Así, ¿quién de vosotros, si quiere construir una torre, no se sienta primero a calcular los gastos, a ver si tiene para terminarla?

No sea que, si echa los cimientos y no puede acabarla, se pongan a burlarse de él los que miran, diciendo:

“Este hombre empezó a construir y no ha sido capaz de acabar”.

Estamos en noviembre, este mes dedicado especialmente a la oración por los difuntos. No nos viene nada mal el pensar también en el final de nuestra vida ¿Habremos terminado de construir? Este “terminar” no tiene nada que ver con los años que se vive. hay quien ha edificado más en unos meses que algunos en decenas de años. A cada uno sabrá Dios la parte del edificio de la Iglesia que le toca construir, y los detalles pequeños son tan importantes como los cimientos. Pero no podemos ser mala argamasa o un cemento defectuoso ni una pintura que se aclara con el sol.

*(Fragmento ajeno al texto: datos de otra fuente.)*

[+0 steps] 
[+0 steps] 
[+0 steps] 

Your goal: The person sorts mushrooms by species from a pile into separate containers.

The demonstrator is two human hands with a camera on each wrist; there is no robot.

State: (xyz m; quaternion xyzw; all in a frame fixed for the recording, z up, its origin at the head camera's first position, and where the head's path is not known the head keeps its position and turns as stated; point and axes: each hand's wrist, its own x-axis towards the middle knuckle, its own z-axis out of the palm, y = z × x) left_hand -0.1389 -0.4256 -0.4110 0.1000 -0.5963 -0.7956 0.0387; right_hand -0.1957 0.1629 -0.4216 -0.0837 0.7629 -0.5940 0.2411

Si piensas que aún queda mucho para el día de tu muerte piensa primero que no lo sabes, pero si aún así no te convences acuérdate que “cuando el otro está todavía lejos, envía legados para pedir condiciones de paz”. Ya puedes ir preparando tu vida desde ya, mañana es tarde.

Y al final de la vida se nos examinará del amor: “amar es cumplir la ley entera”. Y no pienses que amar es fácil. Te toparás con la dura realidad de gente que no te quiere, de personas que no se dejan amar o que nos hacen daño, de rencores y pequeñas heridas que se nos quedan en el corazón y nos parecen imposibles de curar. Entonces piensa en el final, la de cosas pequeñas y grandes que Dios va a valorar en tu vida y que tal vez ni tu ni yo apreciamos. Eso te ayudará a seguir adelante.

María, nuestra madre del cielo, nos recuerda que Dios nos quiere en el cielo. Tal vez cueste construir, pero el arquitecto, el proyectista y el albañil es Cristo, con que nosotros no molestemos mucho ya es bastante.